The only time that Illinois drivers are allowed to use a cell phone under the law is:
- When reporting an emergency situation
- While parked on the shoulder of the roadway
- When stopped due to the normal flow of traffic being obstructed and when the vehicle is in neutral or park
Additionally, all drivers are prohibited from using any type of device, including hands-free devices, when driving through school zones or construction zones. It is illegal to use a cell phone or other device to take photographs or videos when driving within 500 feet of an emergency scene.What Can You Do If You Are Injured By A Distracted Driver?
If you have been involved in a vehicle accident and you suspect the incident was caused by a distracted driver, there are various steps that you can take to help ensure that you recover the compensation you are entitled to:
- Seek medical care. You need to make sure that you seek medical care as soon as possible. Even if you do not feel injured right away, please understand that the signs and symptoms of many accident injuries do not appear until hours or days after a crash occurs. You need to let a doctor evaluate you and have some way to link your injuries to the vehicle accident.

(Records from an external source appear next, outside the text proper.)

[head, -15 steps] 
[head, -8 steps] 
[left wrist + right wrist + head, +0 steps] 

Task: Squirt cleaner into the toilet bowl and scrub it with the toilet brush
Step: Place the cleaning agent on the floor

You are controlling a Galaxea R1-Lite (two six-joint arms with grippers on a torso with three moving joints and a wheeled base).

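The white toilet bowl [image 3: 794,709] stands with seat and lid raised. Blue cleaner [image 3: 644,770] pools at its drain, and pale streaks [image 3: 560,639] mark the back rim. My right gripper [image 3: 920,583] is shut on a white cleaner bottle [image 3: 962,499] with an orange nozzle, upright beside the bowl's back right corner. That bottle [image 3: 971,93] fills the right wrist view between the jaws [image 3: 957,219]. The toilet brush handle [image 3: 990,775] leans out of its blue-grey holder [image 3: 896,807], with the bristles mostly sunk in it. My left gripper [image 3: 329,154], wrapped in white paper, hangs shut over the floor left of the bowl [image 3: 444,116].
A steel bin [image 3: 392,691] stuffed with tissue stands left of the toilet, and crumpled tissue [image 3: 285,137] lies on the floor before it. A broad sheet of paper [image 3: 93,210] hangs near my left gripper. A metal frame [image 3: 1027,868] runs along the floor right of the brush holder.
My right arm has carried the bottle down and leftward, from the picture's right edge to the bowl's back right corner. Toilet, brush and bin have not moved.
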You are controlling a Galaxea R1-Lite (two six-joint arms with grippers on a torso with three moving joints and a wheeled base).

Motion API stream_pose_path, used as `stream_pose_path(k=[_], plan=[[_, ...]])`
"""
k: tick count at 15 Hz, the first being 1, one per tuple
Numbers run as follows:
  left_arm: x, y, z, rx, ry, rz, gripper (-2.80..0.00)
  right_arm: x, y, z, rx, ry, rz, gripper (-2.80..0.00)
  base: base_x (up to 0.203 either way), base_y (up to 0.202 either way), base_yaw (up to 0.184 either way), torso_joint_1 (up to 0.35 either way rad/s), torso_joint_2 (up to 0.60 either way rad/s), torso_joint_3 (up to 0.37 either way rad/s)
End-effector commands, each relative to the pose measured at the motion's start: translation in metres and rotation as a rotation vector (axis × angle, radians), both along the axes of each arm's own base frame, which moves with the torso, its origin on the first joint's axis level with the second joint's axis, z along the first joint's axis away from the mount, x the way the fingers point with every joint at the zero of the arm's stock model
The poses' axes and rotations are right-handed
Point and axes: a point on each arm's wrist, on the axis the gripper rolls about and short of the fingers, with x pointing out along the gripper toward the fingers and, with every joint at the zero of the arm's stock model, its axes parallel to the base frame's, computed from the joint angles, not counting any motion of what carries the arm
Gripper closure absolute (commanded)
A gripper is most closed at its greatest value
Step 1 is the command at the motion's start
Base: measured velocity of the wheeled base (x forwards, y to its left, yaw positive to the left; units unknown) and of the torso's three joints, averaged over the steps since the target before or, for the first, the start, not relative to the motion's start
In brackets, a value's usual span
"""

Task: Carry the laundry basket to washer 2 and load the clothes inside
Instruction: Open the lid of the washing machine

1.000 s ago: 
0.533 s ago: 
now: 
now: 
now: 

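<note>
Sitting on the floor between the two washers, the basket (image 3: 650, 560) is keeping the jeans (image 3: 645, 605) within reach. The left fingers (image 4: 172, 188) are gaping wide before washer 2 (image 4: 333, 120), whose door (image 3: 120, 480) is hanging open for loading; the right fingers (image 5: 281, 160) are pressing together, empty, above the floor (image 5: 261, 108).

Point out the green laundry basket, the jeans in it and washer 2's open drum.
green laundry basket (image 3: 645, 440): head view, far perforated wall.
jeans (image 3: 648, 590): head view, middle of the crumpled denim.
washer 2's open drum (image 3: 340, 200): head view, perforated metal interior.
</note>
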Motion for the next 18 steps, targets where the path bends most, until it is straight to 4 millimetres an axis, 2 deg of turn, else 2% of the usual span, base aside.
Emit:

- Call the police. The police need to come to the accident scene so they can conduct an initial investigation and possibly assign fault. If the other driver admits to operating while distracted, this will likely be noted in the police report, though this admission may not happen. However, you do need the accident report in order to successfully file the claim with the insurance carriers. Most injury and property damage collisions in Illinois gave to be reported to the police.
- Gather evidence. You can gather evidence at the scene of the incident. First, if there were any eyewitnesses, get their names and contact information as soon as possible because they can provide testimony to the insurance carriers. You can use your cell phone to take photographs of anything at the scene, including vehicle damage, debris, traffic and weather conditions, and more. Make a note of any video cameras on nearby homes or businesses because they may have captured footage of the distracted driver.
- Contact an attorney. A skilled distracted driving accident lawyer in Chicago will be able to take additional steps needed to gather evidence in order to prove liability. They will handle every aspect of the claim on your behalf, including negotiations with insurance companies.
- Keep records. In the days and weeks that follow the crash, you need to keep meticulous records of everything related to the incident. This includes keeping track of any property damage estimates or bills, all medical records and medical bills, your household out-of-pocket expenses, and more.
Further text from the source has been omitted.